The upscale cachet of the Laura Ashley name has also proven beneficial to Unilin Flooring, which holds the Ashley license in hardwood and laminate flooring. “We currently use Laura Ashley Home as the brand for our laminate program in Menard’s home centers in the Midwest,” said Roger Farabee, senior vice president of marketing for Unilin. “It is the premium brand of laminate in Menard’s and gives their customers an assurance of style, quality and durability. We believe
it has also enabled consumers to see Menard’s in a more upscale light than in the past.”
Opus Living has had the Laura Ashley license in lighting, lamps, shades and chandeliers since 2005, and it has expanded the company’s business in two ways. “We have opened up new retail channels, such as furniture stores and design centers,” said Ann Mitzkus-Chen, the company’s business manager. “We have also tapped into the Laura Ashley demographic with the introduction of small chandeliers and lamps for children’s rooms, offering children’s lighting that a Laura Ashley mom would use to decorate her child’s room in the Laura Ashley style.”

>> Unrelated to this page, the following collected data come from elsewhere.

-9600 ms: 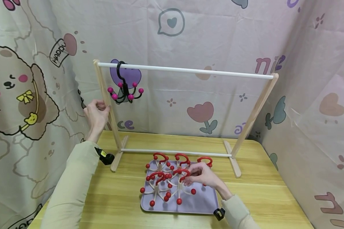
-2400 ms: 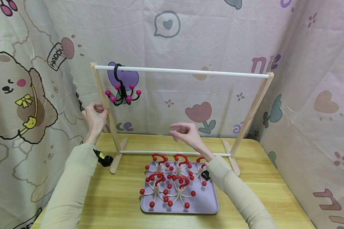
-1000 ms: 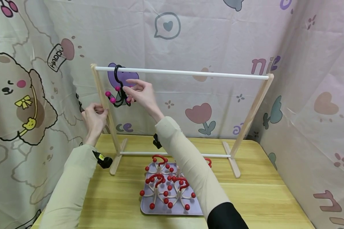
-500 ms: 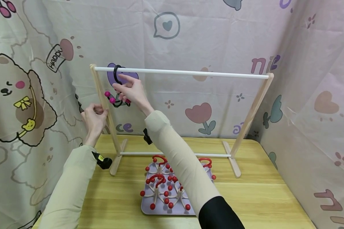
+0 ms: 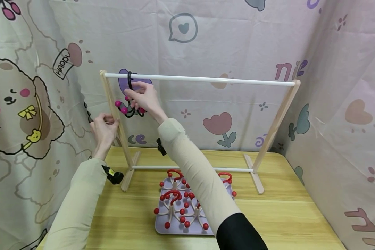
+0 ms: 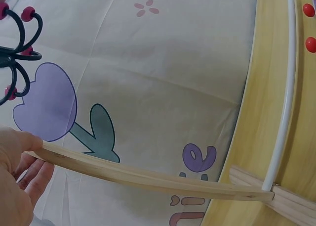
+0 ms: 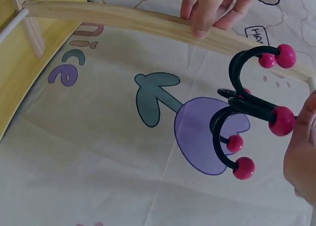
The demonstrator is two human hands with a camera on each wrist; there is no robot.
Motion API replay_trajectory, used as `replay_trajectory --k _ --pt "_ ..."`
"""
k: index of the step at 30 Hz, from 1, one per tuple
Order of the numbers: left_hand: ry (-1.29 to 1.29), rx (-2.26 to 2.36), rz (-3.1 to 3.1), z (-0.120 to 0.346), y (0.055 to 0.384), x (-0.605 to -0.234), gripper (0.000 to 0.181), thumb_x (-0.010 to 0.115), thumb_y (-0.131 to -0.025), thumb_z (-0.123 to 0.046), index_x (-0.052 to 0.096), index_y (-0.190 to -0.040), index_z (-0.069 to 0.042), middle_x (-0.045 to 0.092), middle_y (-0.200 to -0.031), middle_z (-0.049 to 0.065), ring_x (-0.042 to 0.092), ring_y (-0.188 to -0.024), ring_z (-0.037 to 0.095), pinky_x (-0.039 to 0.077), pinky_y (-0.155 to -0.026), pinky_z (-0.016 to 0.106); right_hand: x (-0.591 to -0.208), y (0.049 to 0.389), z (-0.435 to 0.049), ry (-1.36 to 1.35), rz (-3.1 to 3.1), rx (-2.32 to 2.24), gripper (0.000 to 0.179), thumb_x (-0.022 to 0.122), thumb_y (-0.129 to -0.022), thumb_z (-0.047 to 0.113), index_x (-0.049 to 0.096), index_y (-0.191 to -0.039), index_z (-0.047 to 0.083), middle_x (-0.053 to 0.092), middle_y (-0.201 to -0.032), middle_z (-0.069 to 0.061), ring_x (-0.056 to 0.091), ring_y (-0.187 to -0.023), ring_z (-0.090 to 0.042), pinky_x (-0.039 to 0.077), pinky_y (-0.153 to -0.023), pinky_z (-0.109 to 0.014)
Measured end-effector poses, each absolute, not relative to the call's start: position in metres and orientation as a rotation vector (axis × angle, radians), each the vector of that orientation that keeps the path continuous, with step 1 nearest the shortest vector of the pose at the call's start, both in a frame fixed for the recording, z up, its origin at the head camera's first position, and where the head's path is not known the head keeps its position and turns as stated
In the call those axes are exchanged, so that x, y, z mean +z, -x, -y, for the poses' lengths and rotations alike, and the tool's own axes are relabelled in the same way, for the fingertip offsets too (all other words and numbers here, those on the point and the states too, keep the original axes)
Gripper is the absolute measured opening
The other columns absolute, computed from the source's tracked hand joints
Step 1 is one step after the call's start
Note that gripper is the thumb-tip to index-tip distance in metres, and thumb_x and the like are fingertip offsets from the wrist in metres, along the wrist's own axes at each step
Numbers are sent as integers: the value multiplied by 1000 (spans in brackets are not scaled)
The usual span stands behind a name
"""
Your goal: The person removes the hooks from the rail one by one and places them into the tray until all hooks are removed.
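Note:
A black multi-arm hook hanger [image 5: 130,82] with pink ball tips hangs from the white top rod [image 5: 206,79] of a wooden rack, near its left end. My right hand [image 5: 146,100] pinches the hanger's stem just below the hook, partly covering it. In the right wrist view the curved arms and pink balls [image 7: 282,120] spread out beside that hand. My left hand [image 5: 104,132] grips the rack's left wooden post [image 5: 122,139] about midway up. The left wrist view shows the thumb above the post [image 6: 148,179] and fingers below.
A lilac tray [image 5: 165,230] on the wooden table [image 5: 287,215] bears several cream hangers with red hooks and red balls, partly hidden by my right sleeve [image 5: 193,170]. A lower white rod [image 5: 156,167] joins the rack's feet. Patterned curtains stand behind and at both sides.
My right hand has moved from the tray up and left to the black hanger. The hanger's hook has turned and looks narrower now. My left hand has stayed on the post.

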State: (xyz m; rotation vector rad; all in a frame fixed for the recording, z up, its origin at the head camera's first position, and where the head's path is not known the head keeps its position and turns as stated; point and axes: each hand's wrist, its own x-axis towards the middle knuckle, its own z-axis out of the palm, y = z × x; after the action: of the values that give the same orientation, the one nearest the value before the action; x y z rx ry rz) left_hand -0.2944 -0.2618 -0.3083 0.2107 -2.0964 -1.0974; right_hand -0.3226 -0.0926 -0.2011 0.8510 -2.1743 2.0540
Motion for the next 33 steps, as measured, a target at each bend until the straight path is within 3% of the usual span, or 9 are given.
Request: replay_trajectory --k 5,12,18,25,29,33 --pt "-224 -1111 2110 262 295 -309 27 68 -91 -11 67 -111 6 72 -108 29 56 -116 39 33 -107 48 -201 324 87 -708 2149 1935 24 68 -96 17 70 -116 3 70 -76 -9 62 -53 -17 51 -51 -25" --pt "-234 -1104 2100 261 294 -308 25 68 -91 -11 68 -110 6 73 -106 28 60 -106 35 38 -104 45 -203 328 75 -587 2117 1864 22 66 -96 15 72 -112 1 77 -88 -16 67 -58 -17 54 -54 -22" --pt "-242 -1114 2112 262 294 -308 27 68 -91 -12 67 -111 6 71 -108 29 57 -113 36 35 -105 46 -202 330 65 -571 2038 1918 19 65 -95 8 72 -106 -6 77 -87 -21 73 -63 -20 62 -65 -31" --pt "-249 -1114 2117 262 293 -309 26 67 -91 -11 67 -111 6 72 -107 27 58 -109 35 38 -101 41 -201 330 52 -563 1899 2132 18 65 -94 3 69 -105 -11 75 -95 -29 76 -68 -25 63 -73 -39" --pt "-249 -1103 2114 262 293 -308 25 67 -92 -11 67 -111 6 73 -105 26 59 -101 31 39 -93 34 -201 329 46 -602 1776 2236 19 65 -94 -1 66 -105 -16 71 -97 -36 73 -63 -20 62 -75 -42" --pt "-243 -1120 2106 261 293 -308 25 67 -92 -11 67 -111 6 72 -106 28 58 -108 34 38 -99 38 -203 327 37 -649 1688 2314 21 63 -95 -3 64 -109 -19 68 -103 -40 71 -62 -13 62 -75 -40"
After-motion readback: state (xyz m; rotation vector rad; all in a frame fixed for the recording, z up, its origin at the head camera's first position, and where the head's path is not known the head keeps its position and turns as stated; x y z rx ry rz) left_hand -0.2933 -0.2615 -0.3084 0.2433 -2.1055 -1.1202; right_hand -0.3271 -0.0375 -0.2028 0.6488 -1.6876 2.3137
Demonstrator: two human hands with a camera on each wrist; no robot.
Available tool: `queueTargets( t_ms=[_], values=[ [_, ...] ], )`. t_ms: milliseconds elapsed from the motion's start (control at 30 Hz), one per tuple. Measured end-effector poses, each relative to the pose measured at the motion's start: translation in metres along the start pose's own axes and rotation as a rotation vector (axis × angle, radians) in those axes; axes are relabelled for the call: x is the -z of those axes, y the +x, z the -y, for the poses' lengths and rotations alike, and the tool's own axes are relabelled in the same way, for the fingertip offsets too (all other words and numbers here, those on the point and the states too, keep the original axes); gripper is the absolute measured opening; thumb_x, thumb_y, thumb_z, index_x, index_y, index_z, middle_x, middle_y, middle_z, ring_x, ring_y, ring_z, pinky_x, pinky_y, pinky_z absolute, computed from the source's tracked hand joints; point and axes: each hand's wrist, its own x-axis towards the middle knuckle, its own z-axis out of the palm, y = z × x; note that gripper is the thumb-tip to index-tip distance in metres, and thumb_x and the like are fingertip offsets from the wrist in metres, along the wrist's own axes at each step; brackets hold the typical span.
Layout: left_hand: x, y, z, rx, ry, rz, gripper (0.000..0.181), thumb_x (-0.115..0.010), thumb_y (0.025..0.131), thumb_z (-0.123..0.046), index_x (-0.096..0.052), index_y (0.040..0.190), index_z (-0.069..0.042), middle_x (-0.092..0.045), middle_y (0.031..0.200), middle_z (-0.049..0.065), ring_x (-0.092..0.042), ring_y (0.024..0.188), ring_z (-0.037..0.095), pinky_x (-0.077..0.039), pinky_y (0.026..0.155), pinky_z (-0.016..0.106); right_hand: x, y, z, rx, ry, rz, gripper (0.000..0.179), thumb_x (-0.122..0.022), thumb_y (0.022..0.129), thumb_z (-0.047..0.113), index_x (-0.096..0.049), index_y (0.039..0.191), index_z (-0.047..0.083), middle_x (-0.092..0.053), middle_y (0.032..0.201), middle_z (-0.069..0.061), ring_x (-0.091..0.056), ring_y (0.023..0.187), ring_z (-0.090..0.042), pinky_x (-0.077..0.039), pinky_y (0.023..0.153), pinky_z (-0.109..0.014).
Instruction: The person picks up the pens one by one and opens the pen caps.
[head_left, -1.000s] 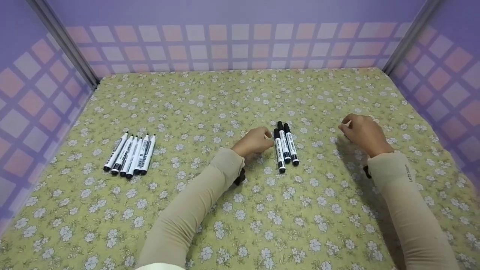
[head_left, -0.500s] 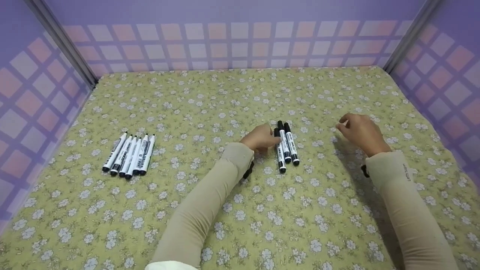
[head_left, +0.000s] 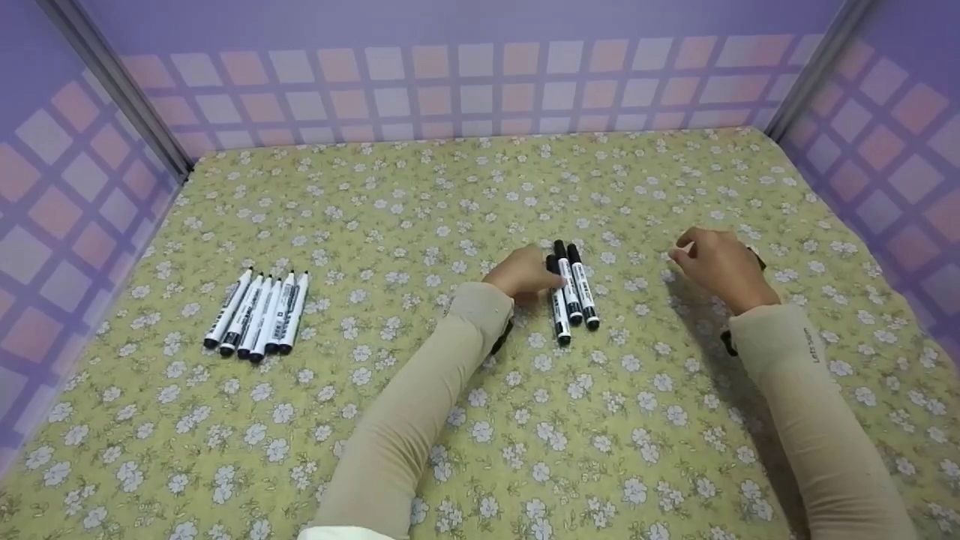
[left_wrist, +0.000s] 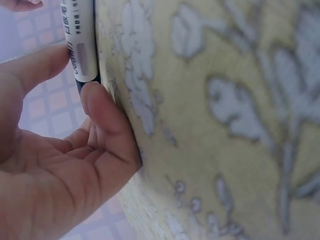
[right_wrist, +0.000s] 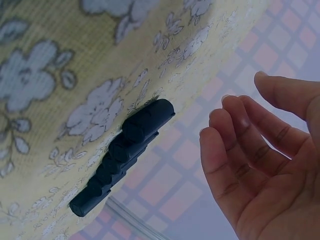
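Observation:
My left hand pinches the leftmost of three white markers with black caps, the near marker, which lies on the cloth. In the left wrist view the thumb and index finger meet this marker at its sides. Right beside it lie the middle marker and the right marker, caps pointing away from me. My right hand hovers to the right of them, fingers loosely bent, holding nothing. The right wrist view has a row of black caps on the cloth close to that hand's fingers.
On the left lies a bunch of several white markers, their dark tips uncovered. A yellow flowered cloth covers the table. Purple checked panels rise along the back and both sides.
My left hand has moved right onto the nearest marker and its thumb and finger have come round it. The right hand has shifted barely, staying in about the same spot.

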Motion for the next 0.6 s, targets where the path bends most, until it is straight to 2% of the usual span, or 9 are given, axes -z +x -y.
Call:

Laura Ashley’s presence goes beyond upper-end retailers. Kennedy International, which has held the license for storage-organizational products and laundry care for the past three years, has penetrated specialty mass merchants with its Laura Ashley line. “It’s a nice collection of patterns that has helped us expand our product line,” said Henry Guindi, Kennedy’s president. “We’ve just expanded it with the license for cleaning products, which include brooms, mops and so on.”
Aside from expanding their product lines within the brand, other opportunities for these vendors include targeting new demographic groups. “The generation we’re going after, the middle of the market, we think is more traditional or transitional, so Laura Ashley is a good look for them,” Hady said.
The license will also continue to expand the retail-channel reach for these manufacturers. “Right now, our main objective is to take it online, see what people say about it and take it from there, ” Nigri said. “We’ve gotten a lot of excitement out of tabletop botanicals and bamboo screens already. We will knock on all doors.”
For Housewares International in Canada—which has held the Laura Ashley license in tabletop, dinnerware, serveware, stemware, glassware and bakeware since November 2008—the brand has the potential to move the company into retailers south of the Canadian border. “Our license is for the North American and South American markets,” said Gay Taraby, brand manager. “Laura Ashley is an international brand and thus a natural fit for us. It is beginning to open doors to the U.S. market for us. It could put us into South America, where we are not present yet. We’re taking both the U.S. and South American markets a step at a time.”
The Laura Ashley Home design team is also amenable to expanding the range of looks in Ashley products. “We continually challenge our design team to come up with new looks within the Laura Ashley design focus,” Taraby said. “The Laura Ashley people have been very open to our suggestions. It’s a very good license to have from that standpoint.”